Method 2: Content-length mismatch causing request smuggling → cache poisoning. This is more complex but has been used to poison responses with error pages or entirely different users' responses.


## Attack 5: Normalisation differences

Caches and origin servers often disagree on URL normalisation:

  • >Cache treats /api/v1/users and /api/v1/users/ as different keys
  • >Origin treats them as the same endpoint

Or more subtle:

  • >Cache decodes %2f in paths, origin doesn't
  • >Cache collapses //double//slash, origin preserves it
terminal
GET //private/../public HTTP/1.1

If the cache serves /public content for //private/../public because it normalises the path but the origin doesn't — you've bypassed access controls via the cache layer.


## HTTP response splitting (classic)

If user input ends up in a response header without sanitisation, inject newlines to split the response:

terminal
GET /redirect?url=https://target.com%0d%0aContent-Length:%200%0d%0a%0d%0aHTTP/1.1%20200%20OK%0d%0aContent-Type:%20text/html%0d%0a%0d%0a<script>alert(1)</script>

Modern frameworks mostly prevent this, but older apps and custom proxies are still vulnerable.

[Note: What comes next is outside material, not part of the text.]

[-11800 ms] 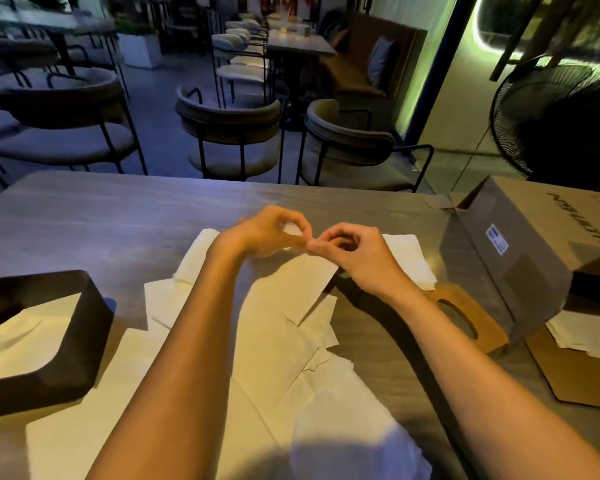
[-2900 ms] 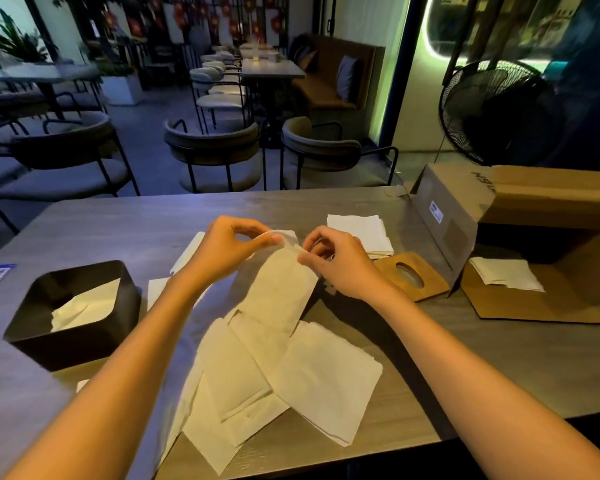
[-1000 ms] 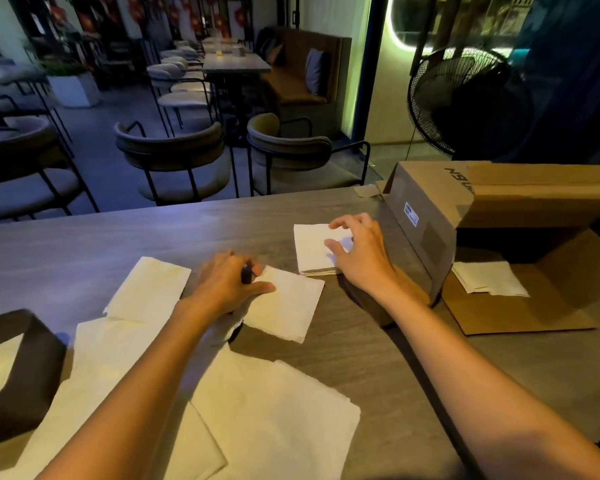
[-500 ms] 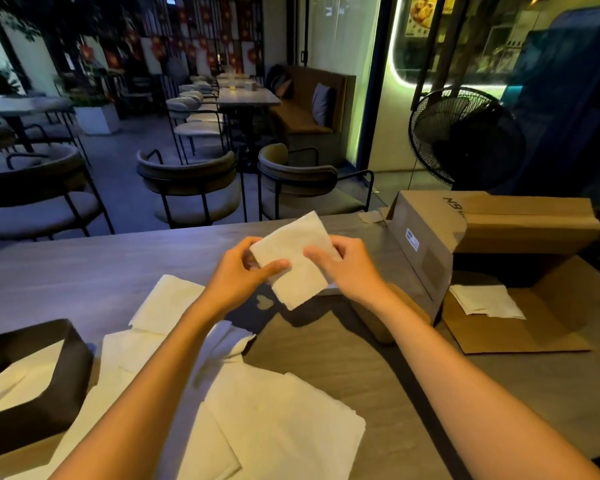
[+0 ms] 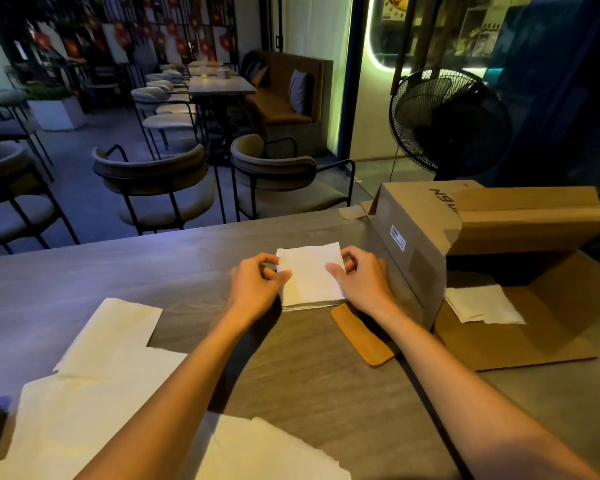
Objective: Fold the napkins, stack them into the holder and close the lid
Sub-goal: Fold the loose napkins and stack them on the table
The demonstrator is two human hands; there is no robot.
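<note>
A folded napkin [image 5: 310, 271] lies on top of a small stack of folded napkins [image 5: 314, 303] on the wooden table [image 5: 84, 265]. The left hand [image 5: 255, 285] pinches its left edge with curled fingers, and the right hand [image 5: 362, 280] pinches its right edge. A wooden lid [image 5: 362, 336] lies just beside the stack. Unfolded napkins [image 5: 94, 382] spread nearer the person, and a cardboard box [image 5: 430, 230] stands to the right.

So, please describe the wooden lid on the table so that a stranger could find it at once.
Start at the large cardboard box on the right of the table. Just left of its near corner, under the right wrist, lies the wooden lid, flat beside the stack of folded napkins. It is the only brown, rounded board among white paper.
</note>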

## Detection and testing methodology

  1. >

    Map the caching layer — what CDN/cache is in use? Check response headers for Via, CF-Ray, X-Cache, X-Varnish.

  2. >

    Identify cacheable endpoints — static pages, product pages, anything with Cache-Control: public or long max-age.

  3. >

    Fuzz unkeyed inputs — Param Miner + manual header injection.

  4. >

    Confirm caching — always send request twice and check for HIT.

  5. >

    Add cache busters while testing — use a unique query param to avoid poisoning real users during recon:

    terminal
    GET /?cb=randomstring123
  6. >

    Document TTL — how long does the poison last? Age: 0 in a HIT means it just got cached.


## Mitigation

For developers:

  • >Never reflect request headers into responses unless they're in the cache key
  • >Use Vary header to include relevant headers in the cache key: Vary: X-Forwarded-Host
  • >Sanitise all reflected input regardless of context
  • >Audit third-party CDN/cache configuration

For security teams:

  • >Include unkeyed header testing in web app pentest methodology
  • >Check for X-Forwarded-Host, X-Forwarded-For, X-Original-URL, X-Rewrite-URL reflection
  • >Test cache behaviour explicitly — don't assume headers aren't cached

Cache configuration:

terminal
# Nginx: explicitly key on relevant headers proxy_cache_key "$scheme$request_method$host$request_uri$http_accept_language";

Web cache poisoning is elegant as an attack class because it turns a performance optimisation into a force multiplier — one request poisons responses for all future users until TTL expires. The root cause is almost always a mismatch between what the cache considers unique and what the origin server considers unique.

PortSwigger's Web Security Academy has excellent labs for practicing this — I'd recommend working through all of them.